A reduced nurse patient ratio limiting the time for implementation of the non-pharmacological methods has been a common compliant explained by these nurses, which could be an enhancing factor for these barriers. This study was consistent with the study done by Elcigil A. et al., (2011) on nurses’ perceived barriers in the assessment and management of pain, reporting heavy work load and lack of time as common perceived barriers (27). A study done by Batiha, (2014) identified that policies and rules of the hospital, lack of proper pain assessment tool, nursing shortages, interruptions of activities relating to pain and lack of alternative non-pharmacologic therapy were found to be healthcare related barriers(28). A similarly study done in Poland, found out that limitations such as lack of rules, procedures and guidelines by the administration interfered with pain management (16). Moreover, a study done in China found out that the most common factors limiting Chinese nurses’ use of non-pharmacological methods were nurse patient ratio and heavy workload leading to less attention on post-surgical pain which was consistent with the current study findings (15).
Among the nurse related barriers, lack of knowledge which conspicuously stood at 50% was stated as the most common barrier. This was associated with less experience and specialization on non-pharmacological methods for postoperative pain management. The study found out that nurse’s poor positive opinion on the efficiency of non-pharmacological method played a role in their utilization. Consistent with this study, the research done on pain management barriers in critical care units by Batiha, (2014) stated that the barriers related to nurses included,time limitations, limited communication, inadequate staff knowledge of pain management. Likewise, a study from South Korea indicated that time constraints and insufficient knowledge regarding pain management of both physicians and nurses were the most commonly encountered barriers(29). Furthermore, a research from Iran indicated that limited nurse-patient relationship, and disturbance of pain management interventions, inadequate time for health teaching, inadequate time to deliver non-pharmacological pain relief measures were among the identified nurses related barriers (30). Inconsistent results were reported by He GE et al., (2005) in which only 12% of nurse’s believe in inefficacy of non-pharmacological methods. In can be argued that the more positive trust on the pharmacological methods and lack of observed evidence on the efficiency of non-pharmacological methods by the nurses may be the affecting factors of such nurse related barriers.
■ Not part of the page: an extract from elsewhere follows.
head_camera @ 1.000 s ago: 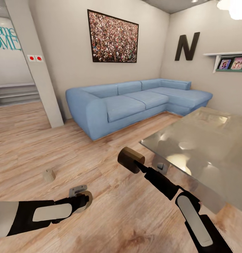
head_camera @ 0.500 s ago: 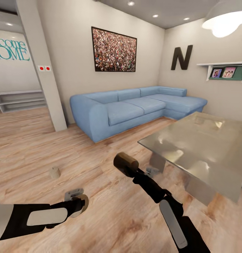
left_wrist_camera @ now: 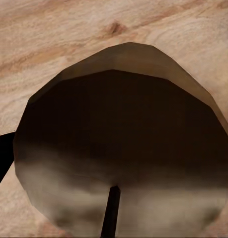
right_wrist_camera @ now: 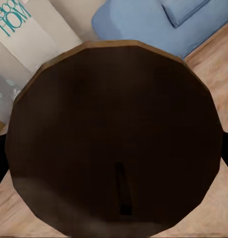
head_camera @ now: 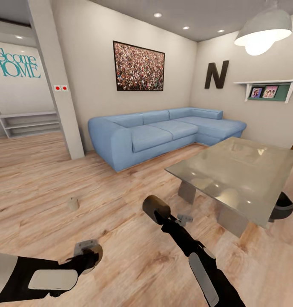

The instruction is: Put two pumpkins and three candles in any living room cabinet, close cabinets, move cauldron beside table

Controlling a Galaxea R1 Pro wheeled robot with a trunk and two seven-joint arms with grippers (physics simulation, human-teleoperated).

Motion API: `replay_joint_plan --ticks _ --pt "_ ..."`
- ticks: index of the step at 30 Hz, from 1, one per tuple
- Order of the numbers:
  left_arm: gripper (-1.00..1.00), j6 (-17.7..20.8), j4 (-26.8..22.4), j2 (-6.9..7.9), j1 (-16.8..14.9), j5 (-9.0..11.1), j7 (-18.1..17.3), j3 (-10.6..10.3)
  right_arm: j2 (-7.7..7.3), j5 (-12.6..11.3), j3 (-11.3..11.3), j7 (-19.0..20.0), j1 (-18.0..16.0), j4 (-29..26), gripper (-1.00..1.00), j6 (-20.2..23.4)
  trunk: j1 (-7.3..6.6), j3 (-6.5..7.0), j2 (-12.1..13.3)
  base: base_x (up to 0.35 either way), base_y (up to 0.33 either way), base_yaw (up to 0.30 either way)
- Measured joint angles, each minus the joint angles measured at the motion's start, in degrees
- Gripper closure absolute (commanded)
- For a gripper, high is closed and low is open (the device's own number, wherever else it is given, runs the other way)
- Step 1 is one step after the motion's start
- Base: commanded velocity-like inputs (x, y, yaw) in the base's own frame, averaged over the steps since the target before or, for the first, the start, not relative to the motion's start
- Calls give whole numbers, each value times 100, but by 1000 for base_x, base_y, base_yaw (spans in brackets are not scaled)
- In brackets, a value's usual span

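1. Nearest us, our left gripper [head_camera: 92, 252] hangs low over the wooden floor [head_camera: 133, 264], pinching a candle [head_camera: 95, 250]; in the left wrist view that candle's [left_wrist_camera: 123, 144] dark round end sits right before the lens.
2. Our right gripper [head_camera: 160, 213] is pressed shut on a second candle [head_camera: 155, 208], held in the air just short of the table; in the right wrist view it [right_wrist_camera: 114, 134] hides most of the room.
3. A third candle [head_camera: 73, 204] stands alone on the floor, well apart from both arms.
4. The grey glossy table [head_camera: 236, 175] stands to our right, and a dark rounded vessel [head_camera: 282, 207], partly cut off, peeks from behind its near corner.
5. Farther off, the blue sofa [head_camera: 163, 132] lines the wall under a framed picture [head_camera: 139, 67].
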Motion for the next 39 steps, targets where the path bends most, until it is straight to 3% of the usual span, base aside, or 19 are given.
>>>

On patient related barriers for non-pharmacological methods, patient uncooperativeness (57.1%) and language barriers (64.9%) were recorded as a hindrance to non-pharmacological pain management in this study. This could be due to patients’ belief that medications are more effective and takes less time to act than non-pharmacological methods. In line with this finding, a study done by Becker, (2017) indicated that patient’s uncooperativeness secondary to stress and pain during postoperative period. Consistent to the present findings, a research done in china showed patients uncooperativeness as one of the three most mentioned limiting factors for implementation of non-pharmacological methods(15).